Même si les Jésuites avaient déjà le leur, l’orgue commandé en 1663 par l’évêque de Québec marque le point de départ d’une tradition de l’orgue en Nouvelle-France, et Montréal aura elle aussi le sien quelques années plus tard en 1700. Issu du Livre d’Orgue de Montréal, les différents plages de l’enregistrement présentent cette tradition du jeu d’orgue, véritable compilation de la musique d’orgue française du XVII et XVIIIème siècle, monument de 398 pièces anonymes mais dont une quinzaine ont pu être attribué à Nicolas Lebègue. Il donne l’occasion d’écouter ici Réjean Poirier, dominant l’orgue historique de l’église Saint-Didier de Villiers-Le-Bel, magnifique jeu en finesse et précision accouplé au belles sonorités de l’orgue de St-Didier (vraie découverte), dans la présentation de différents jeux. Suprême dans les Plein Jeu, intime et chuchotant dans ce Cromorne en taille par exemple.

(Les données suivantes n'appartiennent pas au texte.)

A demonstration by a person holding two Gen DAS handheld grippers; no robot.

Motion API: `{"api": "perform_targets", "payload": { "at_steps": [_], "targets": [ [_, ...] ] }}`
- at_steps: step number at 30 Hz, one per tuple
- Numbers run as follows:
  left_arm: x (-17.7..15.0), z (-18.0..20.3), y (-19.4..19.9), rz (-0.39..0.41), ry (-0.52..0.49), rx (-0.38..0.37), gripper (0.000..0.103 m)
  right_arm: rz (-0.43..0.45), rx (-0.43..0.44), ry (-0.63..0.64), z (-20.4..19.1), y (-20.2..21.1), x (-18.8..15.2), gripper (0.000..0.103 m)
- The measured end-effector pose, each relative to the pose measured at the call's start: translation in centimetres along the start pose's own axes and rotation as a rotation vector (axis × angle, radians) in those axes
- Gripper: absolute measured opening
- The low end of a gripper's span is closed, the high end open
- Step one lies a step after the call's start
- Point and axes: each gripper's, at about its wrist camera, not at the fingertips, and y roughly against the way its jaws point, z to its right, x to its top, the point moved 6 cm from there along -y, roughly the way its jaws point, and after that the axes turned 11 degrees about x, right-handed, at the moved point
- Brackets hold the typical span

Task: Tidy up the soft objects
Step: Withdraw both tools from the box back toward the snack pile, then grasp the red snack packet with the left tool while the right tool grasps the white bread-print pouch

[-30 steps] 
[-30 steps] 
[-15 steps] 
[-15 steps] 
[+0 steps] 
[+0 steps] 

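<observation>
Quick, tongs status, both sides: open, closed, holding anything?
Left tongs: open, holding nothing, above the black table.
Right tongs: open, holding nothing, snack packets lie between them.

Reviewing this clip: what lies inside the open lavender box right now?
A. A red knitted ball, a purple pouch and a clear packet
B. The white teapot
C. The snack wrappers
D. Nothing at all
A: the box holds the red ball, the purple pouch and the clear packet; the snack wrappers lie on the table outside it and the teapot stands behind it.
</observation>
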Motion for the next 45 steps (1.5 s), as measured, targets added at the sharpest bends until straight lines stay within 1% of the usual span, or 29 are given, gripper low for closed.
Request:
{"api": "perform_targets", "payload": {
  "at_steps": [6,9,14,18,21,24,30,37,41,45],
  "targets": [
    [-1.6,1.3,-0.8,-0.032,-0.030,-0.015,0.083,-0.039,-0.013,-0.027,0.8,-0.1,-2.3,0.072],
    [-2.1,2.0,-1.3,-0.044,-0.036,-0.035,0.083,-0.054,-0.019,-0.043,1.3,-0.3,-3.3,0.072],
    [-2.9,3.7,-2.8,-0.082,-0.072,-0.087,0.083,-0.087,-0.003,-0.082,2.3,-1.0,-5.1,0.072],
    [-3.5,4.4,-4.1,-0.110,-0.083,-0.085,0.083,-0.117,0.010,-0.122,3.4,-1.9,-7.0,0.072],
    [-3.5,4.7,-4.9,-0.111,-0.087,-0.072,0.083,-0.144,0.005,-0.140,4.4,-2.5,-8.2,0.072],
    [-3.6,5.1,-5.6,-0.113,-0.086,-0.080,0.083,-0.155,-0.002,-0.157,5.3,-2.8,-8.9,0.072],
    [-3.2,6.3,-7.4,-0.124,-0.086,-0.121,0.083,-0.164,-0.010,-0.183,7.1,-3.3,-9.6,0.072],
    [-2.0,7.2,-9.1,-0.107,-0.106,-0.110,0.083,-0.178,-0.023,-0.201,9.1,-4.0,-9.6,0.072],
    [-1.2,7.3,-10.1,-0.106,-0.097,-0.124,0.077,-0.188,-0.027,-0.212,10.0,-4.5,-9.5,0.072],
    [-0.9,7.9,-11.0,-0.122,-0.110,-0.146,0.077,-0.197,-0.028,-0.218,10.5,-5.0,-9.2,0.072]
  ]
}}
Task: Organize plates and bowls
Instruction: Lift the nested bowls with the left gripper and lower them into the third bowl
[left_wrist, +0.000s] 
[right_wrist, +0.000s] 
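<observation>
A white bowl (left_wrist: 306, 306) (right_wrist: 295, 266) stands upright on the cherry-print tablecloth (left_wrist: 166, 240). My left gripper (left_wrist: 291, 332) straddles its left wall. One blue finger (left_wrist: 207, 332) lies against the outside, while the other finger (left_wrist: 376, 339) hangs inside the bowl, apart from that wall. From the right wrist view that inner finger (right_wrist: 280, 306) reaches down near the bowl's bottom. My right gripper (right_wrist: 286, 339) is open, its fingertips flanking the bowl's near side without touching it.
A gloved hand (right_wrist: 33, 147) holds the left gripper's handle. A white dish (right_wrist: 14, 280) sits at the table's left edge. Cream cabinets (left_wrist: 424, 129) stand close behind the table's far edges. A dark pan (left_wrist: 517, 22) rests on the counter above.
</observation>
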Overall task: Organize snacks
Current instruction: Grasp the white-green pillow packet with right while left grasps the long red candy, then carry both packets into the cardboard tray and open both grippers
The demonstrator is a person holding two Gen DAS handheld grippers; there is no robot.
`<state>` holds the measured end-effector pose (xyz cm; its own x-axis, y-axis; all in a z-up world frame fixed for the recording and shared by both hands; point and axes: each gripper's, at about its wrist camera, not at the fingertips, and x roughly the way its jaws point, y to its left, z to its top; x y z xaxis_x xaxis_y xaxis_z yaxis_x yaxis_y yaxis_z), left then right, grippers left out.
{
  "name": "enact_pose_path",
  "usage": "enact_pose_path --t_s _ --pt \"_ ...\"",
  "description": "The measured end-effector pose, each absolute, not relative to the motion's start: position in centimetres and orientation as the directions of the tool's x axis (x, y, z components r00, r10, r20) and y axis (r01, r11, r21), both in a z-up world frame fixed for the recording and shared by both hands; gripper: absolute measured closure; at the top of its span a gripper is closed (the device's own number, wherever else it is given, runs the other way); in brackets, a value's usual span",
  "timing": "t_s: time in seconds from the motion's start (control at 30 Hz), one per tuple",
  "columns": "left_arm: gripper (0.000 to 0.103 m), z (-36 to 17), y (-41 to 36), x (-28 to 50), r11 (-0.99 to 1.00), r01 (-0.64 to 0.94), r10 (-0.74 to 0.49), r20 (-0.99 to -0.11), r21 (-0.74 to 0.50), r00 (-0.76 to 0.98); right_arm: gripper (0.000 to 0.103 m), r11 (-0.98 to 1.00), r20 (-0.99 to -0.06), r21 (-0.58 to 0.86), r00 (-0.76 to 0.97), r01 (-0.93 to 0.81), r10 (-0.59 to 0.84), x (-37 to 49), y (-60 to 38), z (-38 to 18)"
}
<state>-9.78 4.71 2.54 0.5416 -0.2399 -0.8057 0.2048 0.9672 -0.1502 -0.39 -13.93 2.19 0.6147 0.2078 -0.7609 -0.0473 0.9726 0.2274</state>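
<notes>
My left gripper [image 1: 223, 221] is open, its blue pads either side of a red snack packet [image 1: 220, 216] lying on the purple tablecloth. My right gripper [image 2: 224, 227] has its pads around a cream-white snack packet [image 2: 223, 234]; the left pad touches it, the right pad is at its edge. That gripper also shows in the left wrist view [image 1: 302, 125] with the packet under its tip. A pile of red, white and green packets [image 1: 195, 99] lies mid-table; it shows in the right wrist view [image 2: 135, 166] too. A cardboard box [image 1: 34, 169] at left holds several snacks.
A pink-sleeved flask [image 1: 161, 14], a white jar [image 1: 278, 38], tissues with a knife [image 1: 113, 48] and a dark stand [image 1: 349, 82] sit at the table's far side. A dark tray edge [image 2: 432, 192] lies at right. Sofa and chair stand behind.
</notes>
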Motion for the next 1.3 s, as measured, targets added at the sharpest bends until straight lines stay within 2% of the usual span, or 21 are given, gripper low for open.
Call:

On ne peut que remercier et féliciter ATMA Classique pour la réédition de cet enregistrement, une première fois publié en 1995 chez K617. Sous la direction du regretté Christopher Jackson, le travail et l’interprétation de ces différents pièces par le Studio de Musique Ancienne de Montréal, nous donne à écouter une maîtrise parfaite du chant avec une très belle architecture et agencement des voix que restitue à merveille l’enregistrement, inscrit dans cette tradition du partage d’un héritage et de la transmission de l’histoire locale.

Loin d’être anecdotique, cet album Musique Sacrée en Nouvelle-France constitue un excellent point de départ sur des nouveaux chemins à la découverte des musiques des Terres Froides.